For each line in the records that contains "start", make a copy.
-=-=-=-=-
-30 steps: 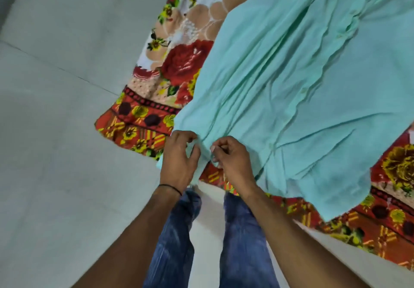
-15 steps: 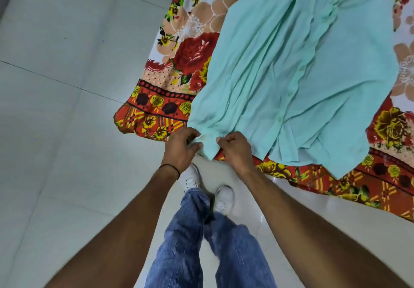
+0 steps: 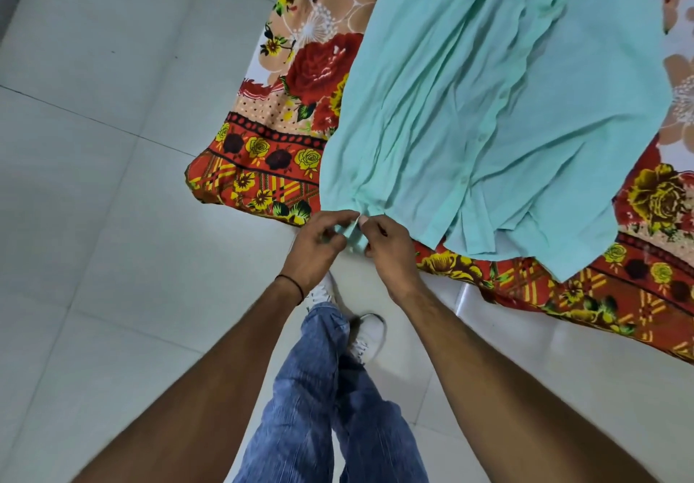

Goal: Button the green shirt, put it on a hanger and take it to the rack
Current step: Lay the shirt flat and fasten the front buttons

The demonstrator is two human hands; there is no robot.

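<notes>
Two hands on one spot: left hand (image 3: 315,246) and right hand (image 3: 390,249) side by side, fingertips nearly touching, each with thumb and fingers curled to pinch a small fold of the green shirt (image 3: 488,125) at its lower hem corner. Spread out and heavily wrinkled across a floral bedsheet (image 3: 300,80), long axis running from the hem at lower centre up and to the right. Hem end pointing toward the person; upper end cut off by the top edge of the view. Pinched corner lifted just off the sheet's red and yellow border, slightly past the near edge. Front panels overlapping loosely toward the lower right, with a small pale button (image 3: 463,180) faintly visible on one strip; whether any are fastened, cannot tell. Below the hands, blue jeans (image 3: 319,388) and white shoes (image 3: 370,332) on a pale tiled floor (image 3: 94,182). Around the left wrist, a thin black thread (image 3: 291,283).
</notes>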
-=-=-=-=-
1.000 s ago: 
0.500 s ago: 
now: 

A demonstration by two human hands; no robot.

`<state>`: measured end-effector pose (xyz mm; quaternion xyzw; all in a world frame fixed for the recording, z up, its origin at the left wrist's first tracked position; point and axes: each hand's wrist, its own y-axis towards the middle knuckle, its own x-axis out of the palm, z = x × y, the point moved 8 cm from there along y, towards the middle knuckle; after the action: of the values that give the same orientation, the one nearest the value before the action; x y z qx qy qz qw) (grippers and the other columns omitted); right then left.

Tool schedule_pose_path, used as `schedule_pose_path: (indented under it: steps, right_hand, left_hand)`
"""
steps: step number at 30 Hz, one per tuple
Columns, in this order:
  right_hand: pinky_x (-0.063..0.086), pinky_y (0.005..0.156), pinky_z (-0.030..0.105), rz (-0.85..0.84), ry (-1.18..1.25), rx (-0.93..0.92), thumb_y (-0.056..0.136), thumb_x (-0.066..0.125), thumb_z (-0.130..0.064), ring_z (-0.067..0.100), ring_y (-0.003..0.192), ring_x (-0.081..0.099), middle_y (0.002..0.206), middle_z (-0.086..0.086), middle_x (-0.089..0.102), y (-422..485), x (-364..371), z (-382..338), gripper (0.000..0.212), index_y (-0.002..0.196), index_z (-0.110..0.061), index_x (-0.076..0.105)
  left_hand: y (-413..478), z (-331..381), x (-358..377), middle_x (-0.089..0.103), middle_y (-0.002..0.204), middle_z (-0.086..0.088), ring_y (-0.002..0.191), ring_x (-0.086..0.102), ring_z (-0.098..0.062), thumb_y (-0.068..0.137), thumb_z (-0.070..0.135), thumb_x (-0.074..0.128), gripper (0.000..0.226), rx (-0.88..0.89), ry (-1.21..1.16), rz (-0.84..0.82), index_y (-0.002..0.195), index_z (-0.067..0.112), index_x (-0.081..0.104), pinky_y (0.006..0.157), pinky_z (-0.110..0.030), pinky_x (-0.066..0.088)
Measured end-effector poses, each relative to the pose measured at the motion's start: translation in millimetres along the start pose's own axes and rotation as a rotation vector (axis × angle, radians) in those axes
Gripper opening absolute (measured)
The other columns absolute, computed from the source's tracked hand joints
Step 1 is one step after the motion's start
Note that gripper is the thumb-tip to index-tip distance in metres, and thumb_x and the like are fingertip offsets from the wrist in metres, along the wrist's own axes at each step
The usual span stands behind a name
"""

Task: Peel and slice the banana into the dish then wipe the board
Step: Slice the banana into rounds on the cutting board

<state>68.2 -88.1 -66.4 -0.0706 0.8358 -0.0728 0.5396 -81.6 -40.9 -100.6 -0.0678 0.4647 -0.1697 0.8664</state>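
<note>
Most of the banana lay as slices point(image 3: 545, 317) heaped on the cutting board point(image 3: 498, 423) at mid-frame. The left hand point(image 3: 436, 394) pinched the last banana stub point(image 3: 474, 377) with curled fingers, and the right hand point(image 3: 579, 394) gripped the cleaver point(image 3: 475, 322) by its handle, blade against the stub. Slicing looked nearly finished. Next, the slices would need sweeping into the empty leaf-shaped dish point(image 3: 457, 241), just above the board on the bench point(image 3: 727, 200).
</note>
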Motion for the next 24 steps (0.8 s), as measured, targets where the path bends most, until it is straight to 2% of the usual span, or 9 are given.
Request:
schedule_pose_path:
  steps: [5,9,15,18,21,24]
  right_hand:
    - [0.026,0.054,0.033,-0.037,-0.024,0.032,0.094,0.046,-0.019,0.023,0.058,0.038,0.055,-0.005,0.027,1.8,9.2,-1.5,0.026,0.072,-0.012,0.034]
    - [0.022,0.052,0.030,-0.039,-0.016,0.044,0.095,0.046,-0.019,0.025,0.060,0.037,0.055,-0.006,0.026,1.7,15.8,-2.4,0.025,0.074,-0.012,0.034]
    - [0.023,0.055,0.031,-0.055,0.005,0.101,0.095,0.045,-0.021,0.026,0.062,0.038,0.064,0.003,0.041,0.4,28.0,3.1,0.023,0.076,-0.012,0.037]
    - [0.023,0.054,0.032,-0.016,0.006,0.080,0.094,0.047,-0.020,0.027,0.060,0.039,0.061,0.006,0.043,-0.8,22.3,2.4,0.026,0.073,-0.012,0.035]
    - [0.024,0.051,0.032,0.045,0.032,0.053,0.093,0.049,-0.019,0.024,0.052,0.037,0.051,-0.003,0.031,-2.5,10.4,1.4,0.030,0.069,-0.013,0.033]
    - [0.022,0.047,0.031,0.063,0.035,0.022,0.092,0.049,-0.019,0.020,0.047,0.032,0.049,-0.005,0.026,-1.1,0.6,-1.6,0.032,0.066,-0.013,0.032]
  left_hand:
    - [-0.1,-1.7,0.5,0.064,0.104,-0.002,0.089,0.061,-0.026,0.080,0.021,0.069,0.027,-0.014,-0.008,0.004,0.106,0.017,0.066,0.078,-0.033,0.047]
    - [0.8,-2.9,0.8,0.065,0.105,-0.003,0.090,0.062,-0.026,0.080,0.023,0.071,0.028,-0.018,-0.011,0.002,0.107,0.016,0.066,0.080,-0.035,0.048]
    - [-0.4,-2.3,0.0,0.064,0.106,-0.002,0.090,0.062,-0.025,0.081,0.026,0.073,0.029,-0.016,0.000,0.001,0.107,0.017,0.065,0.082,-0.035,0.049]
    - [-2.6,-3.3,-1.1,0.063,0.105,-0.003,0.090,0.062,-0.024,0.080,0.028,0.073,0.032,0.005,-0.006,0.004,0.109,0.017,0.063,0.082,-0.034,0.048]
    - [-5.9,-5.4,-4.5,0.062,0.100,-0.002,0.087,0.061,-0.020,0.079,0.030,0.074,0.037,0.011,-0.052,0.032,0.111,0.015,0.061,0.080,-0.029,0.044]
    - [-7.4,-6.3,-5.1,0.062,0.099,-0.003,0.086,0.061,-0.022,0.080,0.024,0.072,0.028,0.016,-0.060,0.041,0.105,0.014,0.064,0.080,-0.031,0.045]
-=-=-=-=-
_Exercise output_
Measured end-effector poses, each relative to the pose measured at the motion's start: translation in millimetres along the start pose's own axes and rotation as a rotation vector (axis × angle, radians) in those axes
Step 1 is one step after the motion's start

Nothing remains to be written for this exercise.